Task prompt ::
Take every line from the entries below that includes the word "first" and copy it.

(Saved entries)
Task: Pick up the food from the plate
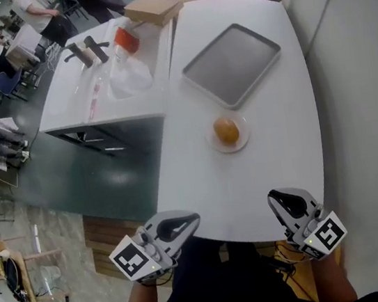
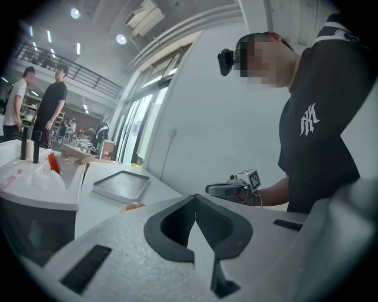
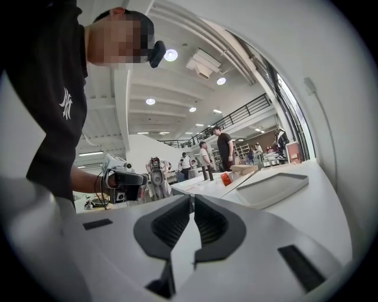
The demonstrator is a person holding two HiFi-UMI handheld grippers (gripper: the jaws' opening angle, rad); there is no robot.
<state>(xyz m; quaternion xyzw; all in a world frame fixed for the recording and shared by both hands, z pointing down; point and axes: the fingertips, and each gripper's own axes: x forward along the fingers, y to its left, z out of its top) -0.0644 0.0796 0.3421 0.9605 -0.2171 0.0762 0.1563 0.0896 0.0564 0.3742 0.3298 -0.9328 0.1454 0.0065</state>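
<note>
The food [image 1: 226, 130], a round golden-brown piece, is sitting in the middle of a small white plate [image 1: 243, 143]; the plate is lying on the white table [image 1: 262, 171], between the table's near edge and a grey tray [image 1: 232, 64] that is lying flat farther back, set at an angle to the table's sides.

The left gripper [image 1: 180, 223] is hovering at the near edge of the table, by its left corner, with its tips pointing toward the right and away from the person; its jaws are pressing together tip to tip, clenched with nothing between them. The right gripper [image 1: 286, 201] is hovering at the same edge farther right; its jaws are likewise meeting along their whole front, clenched on nothing. Both tools are staying close to the person's body and well apart from the plate, with bare tabletop lying between them and the food; the plate is lying roughly midway between the two tools' lines, ahead of them.

To the left a second white counter [image 1: 69, 105] is standing just beside the table; two dark bottles [image 1: 86, 51] are standing upright on it, with a clear plastic bag [image 1: 129, 78] and a red packet [image 1: 127, 40] near them. A cardboard box [image 1: 151, 8] is resting at the far end, where the two surfaces are meeting.
</note>
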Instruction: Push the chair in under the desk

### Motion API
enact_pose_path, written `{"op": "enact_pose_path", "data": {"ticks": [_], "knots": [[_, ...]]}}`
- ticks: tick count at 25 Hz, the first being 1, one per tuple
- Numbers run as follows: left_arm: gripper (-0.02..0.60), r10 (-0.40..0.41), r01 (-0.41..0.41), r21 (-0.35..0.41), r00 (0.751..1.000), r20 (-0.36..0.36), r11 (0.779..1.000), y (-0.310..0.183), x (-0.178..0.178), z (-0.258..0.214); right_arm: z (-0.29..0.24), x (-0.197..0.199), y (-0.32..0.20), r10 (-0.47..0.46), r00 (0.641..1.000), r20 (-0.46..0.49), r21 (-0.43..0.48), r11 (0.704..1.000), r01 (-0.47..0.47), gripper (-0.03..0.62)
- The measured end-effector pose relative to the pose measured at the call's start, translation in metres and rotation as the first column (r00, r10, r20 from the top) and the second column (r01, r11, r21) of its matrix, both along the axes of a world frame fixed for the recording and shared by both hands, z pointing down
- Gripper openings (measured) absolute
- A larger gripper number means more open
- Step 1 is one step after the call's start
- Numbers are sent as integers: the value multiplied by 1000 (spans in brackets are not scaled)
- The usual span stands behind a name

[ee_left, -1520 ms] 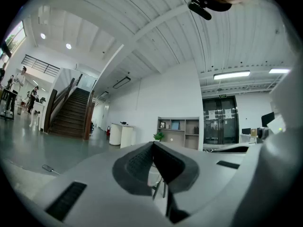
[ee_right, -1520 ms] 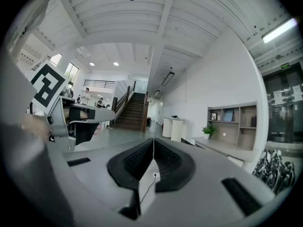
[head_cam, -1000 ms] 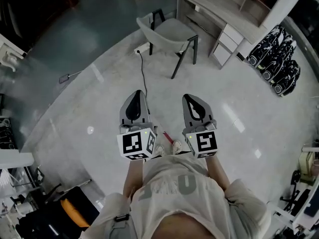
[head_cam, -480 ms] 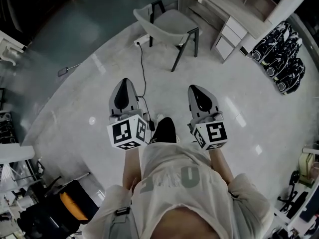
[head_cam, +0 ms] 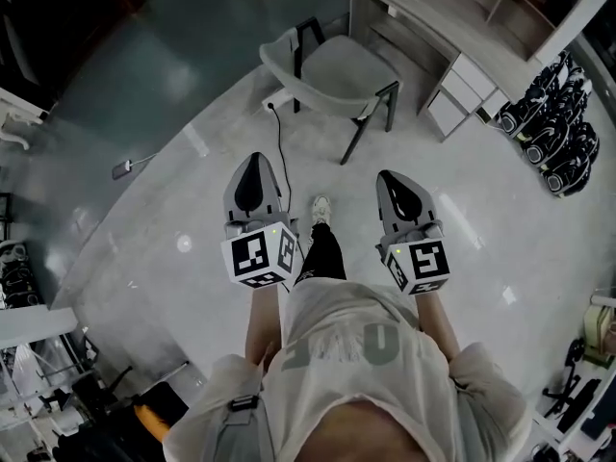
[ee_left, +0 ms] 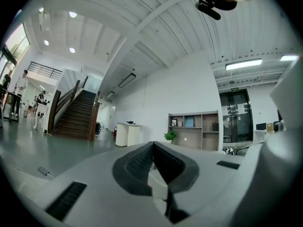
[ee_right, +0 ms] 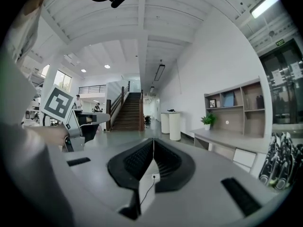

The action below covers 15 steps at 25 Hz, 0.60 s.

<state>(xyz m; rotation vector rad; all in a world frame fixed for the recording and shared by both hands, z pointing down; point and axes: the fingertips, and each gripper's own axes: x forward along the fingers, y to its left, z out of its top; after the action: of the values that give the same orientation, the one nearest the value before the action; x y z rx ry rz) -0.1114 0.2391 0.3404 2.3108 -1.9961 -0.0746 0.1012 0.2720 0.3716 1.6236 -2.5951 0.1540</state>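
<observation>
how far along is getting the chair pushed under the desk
Done: nothing yet. The chair stands out on the floor, its seat not under the desk.
In hand: the left gripper and right gripper are shut, empty and short of the chair.
Left: reach the chair and push it in.

No text is reliably legible. The shirt (head_cam: 337, 345) carries large pale letters, not decipherable. The green sign (ee_left: 232, 82) over the glass door (ee_left: 235, 119) is too small to read. Cubes on the left hand-held gripper (head_cam: 253, 164) and right hand-held gripper (head_cam: 394, 179) show square code patterns only.
</observation>
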Motion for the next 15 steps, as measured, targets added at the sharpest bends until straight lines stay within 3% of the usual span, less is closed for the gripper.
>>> {"op": "enact_pose_path", "data": {"ticks": [9, 15], "knots": [[14, 17, -14, -47, 998, 63, 999, -193, -54, -6, -23, -67, -196, -21, 1000, -3, 9, 1000, 21, 18], [14, 9, -3, -111, 998, 56, 994, -279, -69, 6, -26, -88, -266, -61, 997, -46, -19, 998, 60, 18]]}}
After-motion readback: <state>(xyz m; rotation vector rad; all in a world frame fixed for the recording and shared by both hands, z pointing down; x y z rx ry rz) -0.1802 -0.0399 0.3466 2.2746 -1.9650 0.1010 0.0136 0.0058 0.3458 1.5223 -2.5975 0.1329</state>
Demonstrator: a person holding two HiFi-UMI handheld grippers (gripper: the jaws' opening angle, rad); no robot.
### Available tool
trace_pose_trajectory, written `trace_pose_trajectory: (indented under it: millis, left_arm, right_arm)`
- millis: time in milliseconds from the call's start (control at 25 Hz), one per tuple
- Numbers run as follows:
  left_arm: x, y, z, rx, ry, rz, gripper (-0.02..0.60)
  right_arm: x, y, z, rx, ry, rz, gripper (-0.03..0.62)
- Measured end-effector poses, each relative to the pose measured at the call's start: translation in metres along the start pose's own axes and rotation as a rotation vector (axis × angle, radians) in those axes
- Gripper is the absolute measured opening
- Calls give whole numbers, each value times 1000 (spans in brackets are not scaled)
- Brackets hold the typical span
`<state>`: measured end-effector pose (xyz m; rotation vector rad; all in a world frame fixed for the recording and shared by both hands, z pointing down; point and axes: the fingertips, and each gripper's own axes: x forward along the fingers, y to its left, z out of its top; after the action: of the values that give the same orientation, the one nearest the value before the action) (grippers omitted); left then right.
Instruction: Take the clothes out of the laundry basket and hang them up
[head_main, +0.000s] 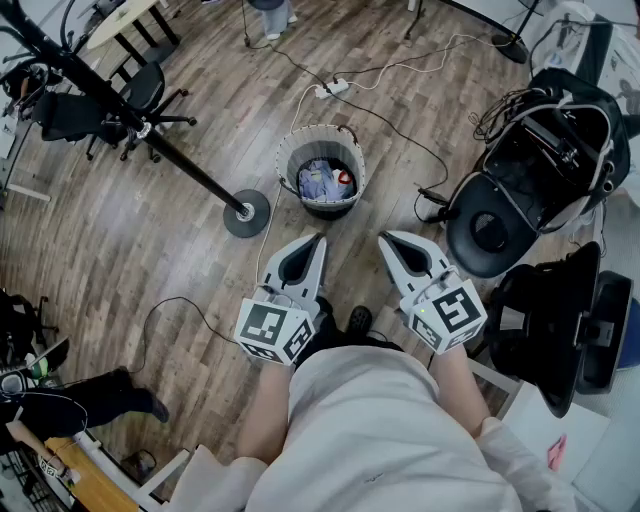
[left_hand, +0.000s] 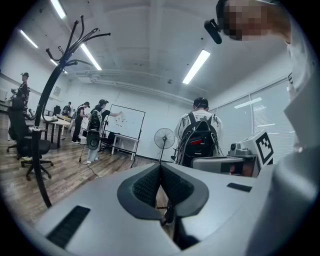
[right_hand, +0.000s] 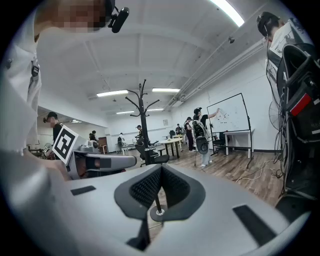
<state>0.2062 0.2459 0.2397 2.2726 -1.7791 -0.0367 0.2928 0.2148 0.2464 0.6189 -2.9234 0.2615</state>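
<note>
Left tongs (head_main: 316, 240) and right tongs (head_main: 386, 240) both closed, empty. Laundry basket (head_main: 288, 160) at 12 o'clock, clothes (head_main: 320, 182) inside. Risk: a hard yank tips the basket toward stand base (head_main: 246, 214).

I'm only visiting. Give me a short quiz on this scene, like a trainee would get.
1. True or false: clothes lie in the laundry basket.
2. The left hand-held gripper and right hand-held gripper have jaws: A) wide apart, B) together, empty, C) clamped on a shirt.
3. In the head view, the coat stand's base stands to the basket's ____.
Key: 1 true; 2 B; 3 left.
</note>
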Motion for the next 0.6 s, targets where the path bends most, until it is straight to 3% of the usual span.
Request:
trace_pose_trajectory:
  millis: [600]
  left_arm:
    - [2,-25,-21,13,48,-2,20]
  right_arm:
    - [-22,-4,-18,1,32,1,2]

Final answer ::
- ticks: tick count at 25 Hz, the first being 1, one per tuple
- The measured end-effector pose relative to the pose measured at the call's start, translation in metres and rotation as the first column (r00, r10, r20 from the top) and the second column (r01, r11, r21) of its matrix, both along the axes of a world frame fixed for the recording and shared by both hands, z pointing down

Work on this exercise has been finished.